**Task objective**
Repeat the records below exactly as they appear, leaving out any pictures.
** Excerpted data follows **
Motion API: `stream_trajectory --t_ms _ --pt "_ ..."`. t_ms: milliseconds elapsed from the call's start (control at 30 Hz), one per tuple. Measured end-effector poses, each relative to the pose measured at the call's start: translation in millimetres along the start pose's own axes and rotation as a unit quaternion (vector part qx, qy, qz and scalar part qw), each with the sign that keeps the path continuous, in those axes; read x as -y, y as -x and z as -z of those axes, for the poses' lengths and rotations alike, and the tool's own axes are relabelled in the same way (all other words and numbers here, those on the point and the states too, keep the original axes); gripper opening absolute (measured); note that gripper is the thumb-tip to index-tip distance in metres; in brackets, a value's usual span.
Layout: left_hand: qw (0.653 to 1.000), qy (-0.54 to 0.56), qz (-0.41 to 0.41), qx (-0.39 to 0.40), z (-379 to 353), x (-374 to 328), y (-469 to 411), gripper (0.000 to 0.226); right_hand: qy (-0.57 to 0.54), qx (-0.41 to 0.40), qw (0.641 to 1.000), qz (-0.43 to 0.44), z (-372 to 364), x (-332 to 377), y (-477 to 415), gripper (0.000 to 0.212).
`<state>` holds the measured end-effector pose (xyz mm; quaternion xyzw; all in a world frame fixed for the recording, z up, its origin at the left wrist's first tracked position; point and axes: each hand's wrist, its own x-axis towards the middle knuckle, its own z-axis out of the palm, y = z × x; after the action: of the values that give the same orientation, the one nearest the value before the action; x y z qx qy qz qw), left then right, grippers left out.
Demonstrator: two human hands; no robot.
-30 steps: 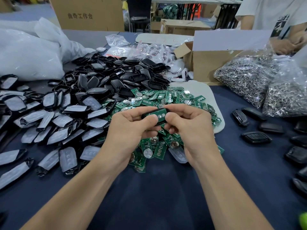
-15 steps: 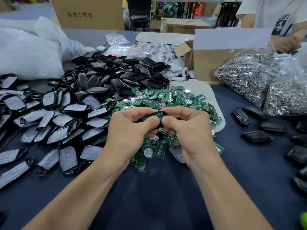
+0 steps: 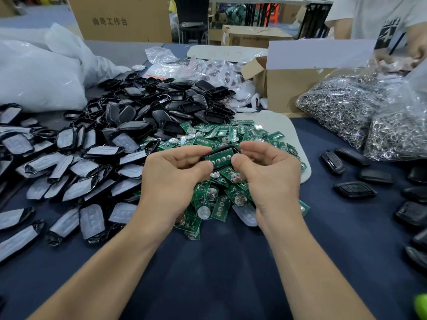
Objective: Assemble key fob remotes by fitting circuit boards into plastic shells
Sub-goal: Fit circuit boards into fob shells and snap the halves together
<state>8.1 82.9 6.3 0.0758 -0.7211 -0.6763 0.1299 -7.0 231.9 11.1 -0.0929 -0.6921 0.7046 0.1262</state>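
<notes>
Dark blue cloth table (image 3: 219,269). Left hand (image 3: 171,181) and right hand (image 3: 270,176) both pinch a black plastic shell (image 3: 223,149) containing a green circuit board (image 3: 219,159). A heap of loose green boards (image 3: 231,135) lies at 12 o'clock.

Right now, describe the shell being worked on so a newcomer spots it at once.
Find the heap of green circuit boards mid-table. Just above it, the left hand and right hand pinch one black shell between them. Unlike the loose shells around, it has a green board seated inside.

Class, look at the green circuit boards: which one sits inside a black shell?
The circuit board held between the left hand and right hand: a black shell frames it; the others lie bare in the pile.
</notes>
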Motion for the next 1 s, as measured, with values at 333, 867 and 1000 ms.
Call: stream_trajectory --t_ms 333,867,1000 --pt "0.999 0.024 0.019 -0.037 -2.0 3.8 1.5 0.029 0.2 -0.026 0.971 0.13 -4.2 -0.4 7.9 0.013" --pt "0.995 -0.052 0.043 -0.071 0.5 0.4 -3.5 0.03 -0.187 0.065 0.975 -0.104 3.3 10.1 -5.9 0.027" --pt "0.951 -0.288 -0.089 -0.075 5.2 -0.3 -10.5 0.036 -0.197 0.048 0.973 -0.113 7.3 8.4 -8.7 0.022"
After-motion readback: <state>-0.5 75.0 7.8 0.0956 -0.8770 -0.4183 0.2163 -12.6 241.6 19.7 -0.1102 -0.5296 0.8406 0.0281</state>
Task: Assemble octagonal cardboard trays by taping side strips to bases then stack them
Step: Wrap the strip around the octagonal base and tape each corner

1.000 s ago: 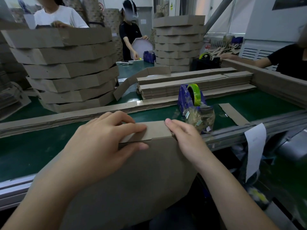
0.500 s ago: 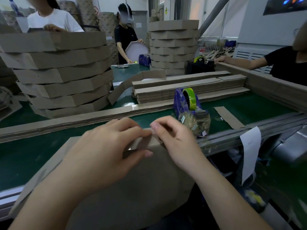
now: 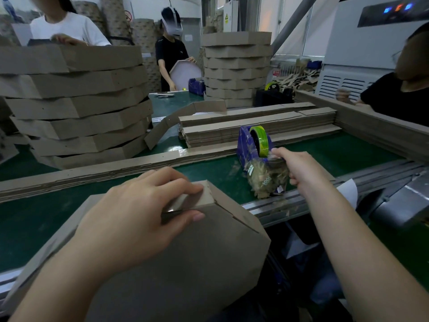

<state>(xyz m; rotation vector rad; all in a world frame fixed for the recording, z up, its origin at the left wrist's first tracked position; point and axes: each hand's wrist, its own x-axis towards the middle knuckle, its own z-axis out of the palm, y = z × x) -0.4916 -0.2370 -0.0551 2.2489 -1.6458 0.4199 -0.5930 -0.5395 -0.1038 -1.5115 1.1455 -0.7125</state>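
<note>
Taping step, mid-tray. The left hand (image 3: 139,212) is clamped on the work. Its fingers are curled over the top of the folded side strip (image 3: 204,194) and the thumb is pressed underneath against the brown face of the octagonal base (image 3: 185,263), pinching strip and base together at that edge. The tray sits tipped up towards the camera, its far edge on the green bench (image 3: 336,154) and its near part hanging off the front rail, directly under that hand.

The right hand (image 3: 299,168) is out at the purple tape dispenser (image 3: 246,145), which is well to the right of the left hand and a little beyond it. Its fingers are curled, with thumb and forefinger closed together at the cutter just below the yellow-green tape roll (image 3: 262,140). It looks to be pinching the tape end (image 3: 274,158), though the tape itself is hard to make out. Beneath the right hand a wad of tape and cardboard scraps (image 3: 267,177) clings to the dispenser's front.

The next move, I'd judge, is to draw out a length, tear it on the blade and carry it to the seam beside the left fingers. That hand must hold firm or the corner will spring open.

Beyond the left hand lie loose flat strips (image 3: 255,126), and further left stands a tall stack of finished trays (image 3: 81,101), where this one should go.
</note>
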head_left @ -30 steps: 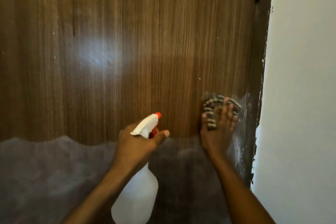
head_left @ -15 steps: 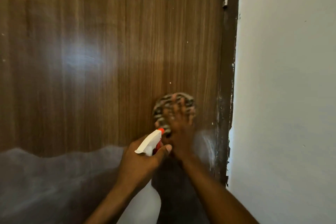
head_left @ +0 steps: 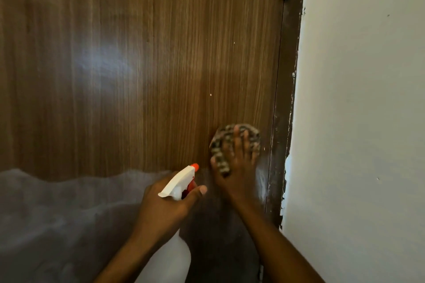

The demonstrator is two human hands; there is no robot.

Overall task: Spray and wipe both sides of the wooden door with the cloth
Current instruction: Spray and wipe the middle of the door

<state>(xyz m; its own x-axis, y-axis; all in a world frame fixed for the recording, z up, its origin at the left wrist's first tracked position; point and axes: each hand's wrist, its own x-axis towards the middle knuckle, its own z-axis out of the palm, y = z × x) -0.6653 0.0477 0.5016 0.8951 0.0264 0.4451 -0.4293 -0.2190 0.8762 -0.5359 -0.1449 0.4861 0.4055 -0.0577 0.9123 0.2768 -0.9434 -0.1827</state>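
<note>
Right hand [head_left: 239, 167] spreads its fingers flat over the bunched, dark-and-pale patterned cloth [head_left: 226, 142], pressing it onto the wooden door [head_left: 161, 76], low down beside the frame [head_left: 282, 122]. Left hand [head_left: 161, 204] is wrapped round the white spray bottle [head_left: 177, 184], orange nozzle towards the door. Glossy brown grain up top, cloudy grey haze below.

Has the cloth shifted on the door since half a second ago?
Yes. The cloth has slid right, toward the dark door frame; the strip of wood between them is narrower than half a second ago.
</note>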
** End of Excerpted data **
**Response area**
Motion API: `stream_trajectory --t_ms _ --pt "_ ..."`. t_ms: milliseconds elapsed from the call's start (control at 30 Hz), one per tuple. Measured end-effector poses, each relative to the pose measured at the call's start: translation in millimetres along the start pose's own axes and rotation as a unit quaternion (vector part qx, qy, qz and scalar part qw), each with the sign that keeps the path continuous, in those axes; read x as -y, y as -x and z as -z of those axes, for the poses' lengths and rotations alike, and the tool's own axes are relabelled in the same way (all other words and numbers here, those on the point and the states too, keep the original axes); gripper opening absolute (measured); note that gripper is the thumb-tip to index-tip distance in metres; in brackets, a value's usual span.
Layout: left_hand: qw (0.653 to 1.000), qy (-0.54 to 0.56), qz (-0.41 to 0.41), qx (-0.39 to 0.40), z (-379 to 353), x (-374 to 328), y (-469 to 411), gripper (0.000 to 0.226); right_hand: qy (-0.57 to 0.54), qx (-0.41 to 0.40), qw (0.641 to 1.000), qz (-0.43 to 0.44), z (-372 to 364), x (-332 to 377), y (-477 to 415), gripper (0.000 to 0.212).
`<state>` holds the measured end-effector pose (xyz mm; quaternion xyzw; all in a world frame fixed for the recording, z up, its origin at the left wrist's first tracked position; point and axes: each hand's wrist, its own x-axis towards the middle knuckle, its own z-axis out of the palm, y = z × x; after the action: of the values that give the same orientation, the one nearest the value before the action; x y z qx qy qz qw), left then right, grippers left out.
Demonstrator: two human hands; no robot.
-30 steps: 
-15 steps: 
+0 steps: 
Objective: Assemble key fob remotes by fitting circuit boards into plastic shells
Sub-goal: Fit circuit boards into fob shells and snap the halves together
<state>8.1 82.9 6.3 0.0758 -0.7211 -0.6763 0.1299 -7.0 231.9 11.1 -0.0929 -0.6921 0.7046 0.1262</state>
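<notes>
Dark blue cloth table (image 3: 219,269). Left hand (image 3: 171,181) and right hand (image 3: 270,176) both pinch a black plastic shell (image 3: 223,149) containing a green circuit board (image 3: 219,159). A heap of loose green boards (image 3: 231,135) lies at 12 o'clock.

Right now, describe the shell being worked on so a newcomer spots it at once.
Find the heap of green circuit boards mid-table. Just above it, the left hand and right hand pinch one black shell between them. Unlike the loose shells around, it has a green board seated inside.

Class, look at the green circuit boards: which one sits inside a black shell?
The circuit board held between the left hand and right hand: a black shell frames it; the others lie bare in the pile.
</notes>
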Motion for the next 1 s, as measured, with values at 333, 867 and 1000 ms.
Call: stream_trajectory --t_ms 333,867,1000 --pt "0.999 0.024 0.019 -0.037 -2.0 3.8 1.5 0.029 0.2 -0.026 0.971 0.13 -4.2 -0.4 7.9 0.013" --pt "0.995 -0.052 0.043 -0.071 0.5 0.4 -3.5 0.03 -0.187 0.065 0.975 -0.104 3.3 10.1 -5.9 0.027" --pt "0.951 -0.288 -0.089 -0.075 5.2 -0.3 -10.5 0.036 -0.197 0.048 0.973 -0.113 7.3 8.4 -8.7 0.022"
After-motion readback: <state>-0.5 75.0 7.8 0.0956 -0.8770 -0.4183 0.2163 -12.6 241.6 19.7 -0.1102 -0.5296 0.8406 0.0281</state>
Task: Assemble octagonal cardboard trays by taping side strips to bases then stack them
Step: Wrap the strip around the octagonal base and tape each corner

1.000 s ago: 
0.500 s ago: 
now: 

<state>(xyz m; rotation vector rad; all in a world frame fixed for the recording, z up, its origin at the left wrist's first tracked position; point and axes: each hand's wrist, its own x-axis towards the middle knuckle, its own z-axis out of the palm, y = z × x) -0.4916 -0.2370 -0.0551 2.2489 -1.6458 0.4199 -0.5930 -0.5395 -0.1038 -1.5115 1.1455 -0.7125</state>
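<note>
Taping step, mid-tray. The left hand (image 3: 139,212) is clamped on the work. Its fingers are curled over the top of the folded side strip (image 3: 204,194) and the thumb is pressed underneath against the brown face of the octagonal base (image 3: 185,263), pinching strip and base together at that edge. The tray sits tipped up towards the camera, its far edge on the green bench (image 3: 336,154) and its near part hanging off the front rail, directly under that hand.

The right hand (image 3: 299,168) is out at the purple tape dispenser (image 3: 246,145), which is well to the right of the left hand and a little beyond it. Its fingers are curled, with thumb and forefinger closed together at the cutter just below the yellow-green tape roll (image 3: 262,140). It looks to be pinching the tape end (image 3: 274,158), though the tape itself is hard to make out. Beneath the right hand a wad of tape and cardboard scraps (image 3: 267,177) clings to the dispenser's front.

The next move, I'd judge, is to draw out a length, tear it on the blade and carry it to the seam beside the left fingers. That hand must hold firm or the corner will spring open.

Beyond the left hand lie loose flat strips (image 3: 255,126), and further left stands a tall stack of finished trays (image 3: 81,101), where this one should go.
</note>
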head_left @ -30 steps: 
head_left @ -15 steps: 
head_left @ +0 steps: 

The demonstrator is two human hands; there is no robot.

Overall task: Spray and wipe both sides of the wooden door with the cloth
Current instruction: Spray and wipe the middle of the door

<state>(xyz m; its own x-axis, y-axis; all in a world frame fixed for the recording, z up, its origin at the left wrist's first tracked position; point and axes: each hand's wrist, its own x-axis towards the middle knuckle, its own z-axis out of the palm, y = z × x) -0.6653 0.0477 0.5016 0.8951 0.0264 0.4451 -0.4293 -0.2190 0.8762 -0.5359 -0.1449 0.4861 0.4055 -0.0577 0.9123 0.2768 -0.9434 -0.1827</state>
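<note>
Right hand [head_left: 239, 167] spreads its fingers flat over the bunched, dark-and-pale patterned cloth [head_left: 226, 142], pressing it onto the wooden door [head_left: 161, 76], low down beside the frame [head_left: 282, 122]. Left hand [head_left: 161, 204] is wrapped round the white spray bottle [head_left: 177, 184], orange nozzle towards the door. Glossy brown grain up top, cloudy grey haze below.

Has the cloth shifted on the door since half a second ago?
Yes. The cloth has slid right, toward the dark door frame; the strip of wood between them is narrower than half a second ago.
</note>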

Nothing more belongs to this exercise.